[Date Prev][Date Next][Thread Prev][Thread Next]
- Subject: Re: Adding utf-8 handling support to Lua 5.1 in 2017
- From: Vadim Peretokin <vperetokin@...>
- Date: Fri, 14 Apr 2017 16:53:30 +0000
Thanks for the vote of confidence, appreciate it!
On Thu, Apr 13, 2017 at 9:17 PM, Vadim Peretokin <firstname.lastname@example.org> wrote:
> I've had a closer look at utf8 in 5.3 and unfortunately it does not enable
> all of string.* to work with utf-8 which is what I need, so that is a no-go.
> I think the alternatives are starwing/luautf8, Stepets/utf8.lua and
> Mediawiki's ustring.
> Has anyone had experience with any of those or other libraries I've missed
> to provide equivalent utf-8 support of the string.* library?

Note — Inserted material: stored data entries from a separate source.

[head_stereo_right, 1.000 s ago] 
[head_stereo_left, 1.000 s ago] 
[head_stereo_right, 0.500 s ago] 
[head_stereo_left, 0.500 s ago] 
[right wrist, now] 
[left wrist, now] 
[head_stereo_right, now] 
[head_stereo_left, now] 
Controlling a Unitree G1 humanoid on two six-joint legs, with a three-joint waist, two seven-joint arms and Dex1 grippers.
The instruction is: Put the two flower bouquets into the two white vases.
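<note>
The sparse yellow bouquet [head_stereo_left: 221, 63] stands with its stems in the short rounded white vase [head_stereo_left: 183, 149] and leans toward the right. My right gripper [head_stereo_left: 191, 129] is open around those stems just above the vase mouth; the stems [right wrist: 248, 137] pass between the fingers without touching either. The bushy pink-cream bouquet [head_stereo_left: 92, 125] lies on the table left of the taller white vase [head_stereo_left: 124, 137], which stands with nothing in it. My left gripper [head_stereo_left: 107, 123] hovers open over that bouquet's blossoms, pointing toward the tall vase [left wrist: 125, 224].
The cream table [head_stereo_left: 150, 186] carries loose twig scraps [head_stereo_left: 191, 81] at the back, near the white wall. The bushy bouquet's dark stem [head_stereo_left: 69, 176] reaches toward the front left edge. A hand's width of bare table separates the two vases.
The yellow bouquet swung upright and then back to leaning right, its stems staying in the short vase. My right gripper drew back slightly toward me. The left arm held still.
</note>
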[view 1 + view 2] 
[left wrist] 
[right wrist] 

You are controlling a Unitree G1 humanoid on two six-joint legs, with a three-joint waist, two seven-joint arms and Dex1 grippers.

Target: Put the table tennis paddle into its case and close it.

We've used starwing/luautf8 with v. Lua 5.2 and 5.3 embedded in
NoteCase Pro  without reported issues.  We did have to give it
its own namespace (we use "uf8ex") to avoid a function name clash with
Lua 5.3's utf8.len. Fortunately, at the time we implemented starwing's
code, we knew from this list that v. 5.3 would have that naming
conflict so we were able to avoid the conflict before it developed.
Caveat: Those of us who do a lot of scripting in NoteCase Pro  to
my knowledge only use the luautf8 equivalents to the Lua string
library functions that consume or return offsets. We have scant
experience with lua-utf8's other functions.
Hope this helps.
1. <http://notecasepro.com/> (the program embeds Lua on a wide variety
of operating systems. See <http://notecasepro.com/download.php>.
2. I did notice that utf8.title apparently has the same return as
utf8.upper. From my rudimentary understanding of unicode, this is
correct. But I think it represents a poor choice of nomenclature in
the unicode world. "Title case" in the English language does not mean
that all alphabetical characters are upper cased.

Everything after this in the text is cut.